TaskNav: Extracting Development Tasks to Navigate Software Documentation

While much of the knowledge needed to develop software is captured in some form of documentation, there is often a gap between the information needs of software developers and the structure of this documentation. Any kind of hierarchical structure with sections and subsections can only enable effective navigation if the section headers are adequate cues for the information needs of developers.

To help developers navigate documentation, during my PostDoc with Martin Robillard at McGill University, we developed a technique for automatically extracting task descriptions from software documentation. Our tool, called TaskNav, suggests these task descriptions in an auto-complete search interface for software documentation along with concepts, code elements, and section headers.

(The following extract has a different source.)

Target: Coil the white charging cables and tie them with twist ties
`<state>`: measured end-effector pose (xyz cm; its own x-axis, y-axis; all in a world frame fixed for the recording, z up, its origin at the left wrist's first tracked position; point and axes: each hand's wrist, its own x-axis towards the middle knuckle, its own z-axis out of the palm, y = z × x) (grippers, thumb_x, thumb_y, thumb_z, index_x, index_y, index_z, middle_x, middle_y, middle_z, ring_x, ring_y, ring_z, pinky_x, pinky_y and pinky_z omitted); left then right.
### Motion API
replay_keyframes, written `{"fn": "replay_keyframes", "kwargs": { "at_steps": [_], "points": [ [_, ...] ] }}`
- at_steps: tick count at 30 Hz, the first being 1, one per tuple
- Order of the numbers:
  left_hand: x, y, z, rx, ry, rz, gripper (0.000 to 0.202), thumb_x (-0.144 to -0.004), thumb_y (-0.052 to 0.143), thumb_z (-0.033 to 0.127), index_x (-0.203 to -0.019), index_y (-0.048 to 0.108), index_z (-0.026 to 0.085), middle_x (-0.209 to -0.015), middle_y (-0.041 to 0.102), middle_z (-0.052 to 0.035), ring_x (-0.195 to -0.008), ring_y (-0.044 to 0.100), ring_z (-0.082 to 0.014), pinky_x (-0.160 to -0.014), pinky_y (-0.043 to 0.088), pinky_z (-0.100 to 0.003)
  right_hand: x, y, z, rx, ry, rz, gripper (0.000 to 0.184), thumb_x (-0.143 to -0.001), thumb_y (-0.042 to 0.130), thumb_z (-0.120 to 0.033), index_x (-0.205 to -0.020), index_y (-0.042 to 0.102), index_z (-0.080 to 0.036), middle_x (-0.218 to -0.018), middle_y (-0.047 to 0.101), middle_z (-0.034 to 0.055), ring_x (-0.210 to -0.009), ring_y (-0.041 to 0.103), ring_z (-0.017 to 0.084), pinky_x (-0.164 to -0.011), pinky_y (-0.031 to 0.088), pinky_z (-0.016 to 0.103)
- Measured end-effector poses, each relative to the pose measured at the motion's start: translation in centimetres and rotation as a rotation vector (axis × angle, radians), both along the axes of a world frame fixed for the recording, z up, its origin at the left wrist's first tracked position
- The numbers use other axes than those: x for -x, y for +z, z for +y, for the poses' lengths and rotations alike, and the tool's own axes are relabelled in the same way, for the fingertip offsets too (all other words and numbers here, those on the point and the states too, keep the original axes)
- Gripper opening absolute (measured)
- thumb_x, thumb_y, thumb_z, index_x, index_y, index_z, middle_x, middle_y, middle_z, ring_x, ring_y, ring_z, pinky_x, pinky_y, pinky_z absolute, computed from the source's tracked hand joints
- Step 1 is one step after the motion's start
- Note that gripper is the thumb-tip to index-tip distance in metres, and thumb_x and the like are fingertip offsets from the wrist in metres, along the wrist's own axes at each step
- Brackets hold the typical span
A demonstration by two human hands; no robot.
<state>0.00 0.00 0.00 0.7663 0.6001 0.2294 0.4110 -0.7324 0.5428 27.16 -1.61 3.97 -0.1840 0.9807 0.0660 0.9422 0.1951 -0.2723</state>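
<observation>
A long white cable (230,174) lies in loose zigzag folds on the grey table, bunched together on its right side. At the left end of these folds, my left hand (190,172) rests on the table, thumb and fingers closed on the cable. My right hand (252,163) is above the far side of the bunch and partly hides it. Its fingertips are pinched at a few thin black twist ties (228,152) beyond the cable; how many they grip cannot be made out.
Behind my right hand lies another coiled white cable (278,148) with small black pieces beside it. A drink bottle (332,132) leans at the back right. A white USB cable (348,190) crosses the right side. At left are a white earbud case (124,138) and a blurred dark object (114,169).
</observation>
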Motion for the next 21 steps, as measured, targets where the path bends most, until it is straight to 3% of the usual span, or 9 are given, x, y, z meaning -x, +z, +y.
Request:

We use natural language processing (NLP) techniques to detect every passage in a documentation corpus that describes how to accomplish some task. The core of the task extraction process is the use of grammatical dependencies identified by the Stanford NLP parser to detect every instance of a programming action described in a documentation corpus. Different dependencies are used to account for different grammatical structures (e.g., “returning an iterator”, “return iterator”, “iterator returned”, and “iterator is returned”):


In the easiest case, a task is indicated by a direct object relationship, as in the example shown above. TaskNav uses this information to extract two tasks descriptions from the example sentence: “generate receipt” and “generate other information”.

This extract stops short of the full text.